If you are unlucky enough to live along the river, you cannot get a permit to protect yourself from high water or to repair flood damage to your home. Congratulations, you have just become a “willing seller”.

The government will gladly buy your house for salmon habitat, demolish it, load it in a truck and dump it in the landfill. This is done, to quote our recent Sequim Gazette article. “To eliminate continual property damage, and protect and restore the environment." Sometimes we have to destroy a home to save it. That's a lesson we learned in Vietnam. Do not be alarmed, citizen. It is all done to save the salmon. You do want to save the salmon, don't you?

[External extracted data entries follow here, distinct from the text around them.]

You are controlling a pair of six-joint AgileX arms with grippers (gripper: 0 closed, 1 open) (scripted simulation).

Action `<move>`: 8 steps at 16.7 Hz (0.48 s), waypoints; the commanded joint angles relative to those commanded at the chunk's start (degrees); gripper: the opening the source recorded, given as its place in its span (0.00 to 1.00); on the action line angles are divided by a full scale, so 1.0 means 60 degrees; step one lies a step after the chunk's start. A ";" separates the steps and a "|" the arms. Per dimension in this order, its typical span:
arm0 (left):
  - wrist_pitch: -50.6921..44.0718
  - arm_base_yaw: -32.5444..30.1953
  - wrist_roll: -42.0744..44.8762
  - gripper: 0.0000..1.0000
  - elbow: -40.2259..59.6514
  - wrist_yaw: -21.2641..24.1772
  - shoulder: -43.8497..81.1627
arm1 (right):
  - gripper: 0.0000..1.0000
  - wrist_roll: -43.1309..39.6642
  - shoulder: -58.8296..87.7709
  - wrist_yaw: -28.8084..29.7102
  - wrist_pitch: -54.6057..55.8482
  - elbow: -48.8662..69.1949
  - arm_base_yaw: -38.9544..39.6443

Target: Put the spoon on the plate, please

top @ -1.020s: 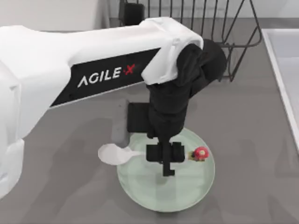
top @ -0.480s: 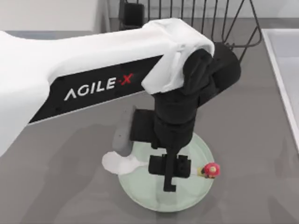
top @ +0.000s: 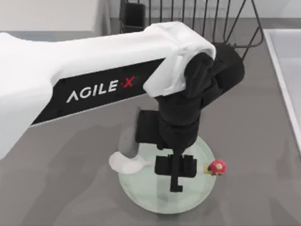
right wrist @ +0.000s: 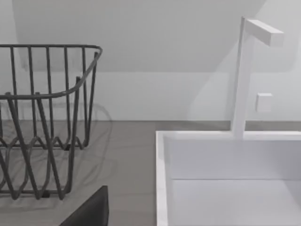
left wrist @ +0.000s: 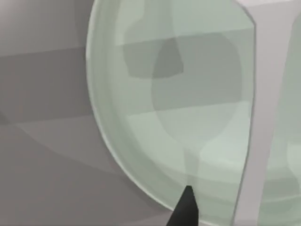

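Observation:
My left gripper (top: 176,175) hangs over the pale mint-green plate (top: 150,197), shut on the middle of the white spoon (top: 126,163). The spoon lies crosswise over the plate. Its oval bowl sticks out past the plate's left rim and its red dotted knob (top: 217,166) sits near the right rim. In the left wrist view the plate (left wrist: 141,94) lies close below, the spoon's white handle (left wrist: 265,117) crosses it, and one dark fingertip (left wrist: 187,205) shows. Whether the spoon touches the plate I cannot tell. A dark part of my parked right gripper (right wrist: 89,213) shows in the right wrist view.
A dark wire dish rack (top: 207,19) stands at the back of the grey table, also seen as the rack (right wrist: 42,117) in the right wrist view. A white sink basin (top: 287,70) runs along the right side, with a white faucet (right wrist: 242,75) behind it.
My left gripper has carried the spoon to the right and a little toward the front, so the knob went from the plate's middle right to its right rim.

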 joint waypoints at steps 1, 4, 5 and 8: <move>0.0156 0.0066 -0.0048 0.00 -0.0020 -0.0046 0.0082 | 1.00 0.0000 0.0000 0.0000 0.0000 0.0000 0.0000; 0.0647 0.0303 -0.0188 0.00 -0.0066 -0.0206 0.0437 | 1.00 0.0000 0.0000 0.0000 0.0000 0.0000 0.0000; 0.0804 0.0386 -0.0224 0.00 -0.0096 -0.0259 0.0574 | 1.00 0.0000 0.0000 0.0000 0.0000 0.0000 0.0000; 0.1216 0.0614 -0.0288 0.00 -0.0263 -0.0391 0.0972 | 1.00 0.0000 0.0000 0.0000 0.0000 0.0000 0.0000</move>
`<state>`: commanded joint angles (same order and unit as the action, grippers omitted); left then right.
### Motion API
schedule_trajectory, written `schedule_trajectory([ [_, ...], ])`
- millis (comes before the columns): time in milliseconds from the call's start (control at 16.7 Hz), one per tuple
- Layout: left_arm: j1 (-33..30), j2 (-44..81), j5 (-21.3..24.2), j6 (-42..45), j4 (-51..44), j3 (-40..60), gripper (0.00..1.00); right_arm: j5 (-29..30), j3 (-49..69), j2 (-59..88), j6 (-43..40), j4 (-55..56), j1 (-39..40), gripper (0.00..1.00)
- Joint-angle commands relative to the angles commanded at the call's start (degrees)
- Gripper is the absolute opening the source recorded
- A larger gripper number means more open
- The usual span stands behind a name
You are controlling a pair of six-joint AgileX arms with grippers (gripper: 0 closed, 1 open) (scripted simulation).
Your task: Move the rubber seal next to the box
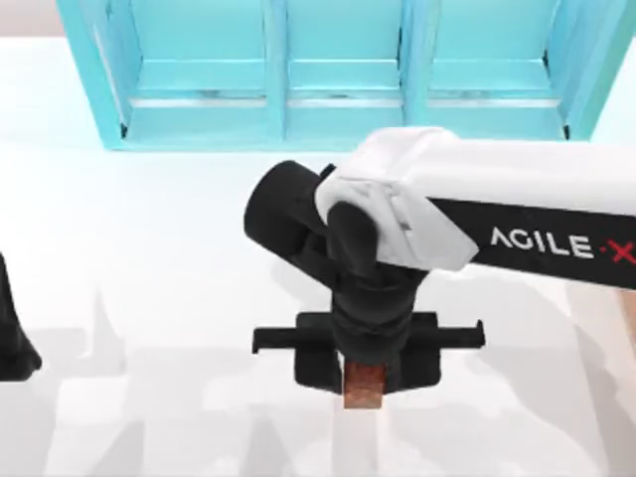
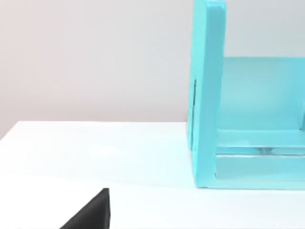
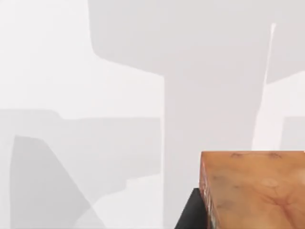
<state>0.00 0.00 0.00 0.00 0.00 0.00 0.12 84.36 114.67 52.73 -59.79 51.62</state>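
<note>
Right pincer (image 1: 364, 383) closed on the rubber seal (image 1: 364, 386), near the worktop (image 1: 149, 258) front, centre. Left arm parked at left edge. Risk: shallow grip, so the seal may slip mid-transfer.

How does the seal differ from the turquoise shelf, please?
The seal is small and reddish-brown; the shelf is large and turquoise. The seal is held in the right hand; the shelf stands at the table's far edge. Both are boxy. The left arm sits at the table's left.
</note>
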Motion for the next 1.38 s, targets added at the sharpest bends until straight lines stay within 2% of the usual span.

I know what you're thinking. Salmon live in water. Why would the county spend a million dollars, knocking down real estate the salmon can't use until they grow legs and assume a mortgage? Follow the money.

Calamity County just got another million and a half dollars from the mother of all slush funds, the Salmon Recovery Board. They've shoveled $11 million worth of pull boodle in just the past five years. We bought 120 acres of land along Morris Creek for salmon habitat, now we're spending $160,500, that's more than $ 1,000 per acre, for consultants to study it. Yet another consultant study might come in handy if fish learned how to eat paper.

We wasted millions making designer logjams and planting native vegetation. Which begs the question, how do you stop native vegetation from growing here anyway? I spend my life chopping the brush back, and the brush seems to be winning. The simple fact is, fish do not grow on trees. Fish cannot live on paper.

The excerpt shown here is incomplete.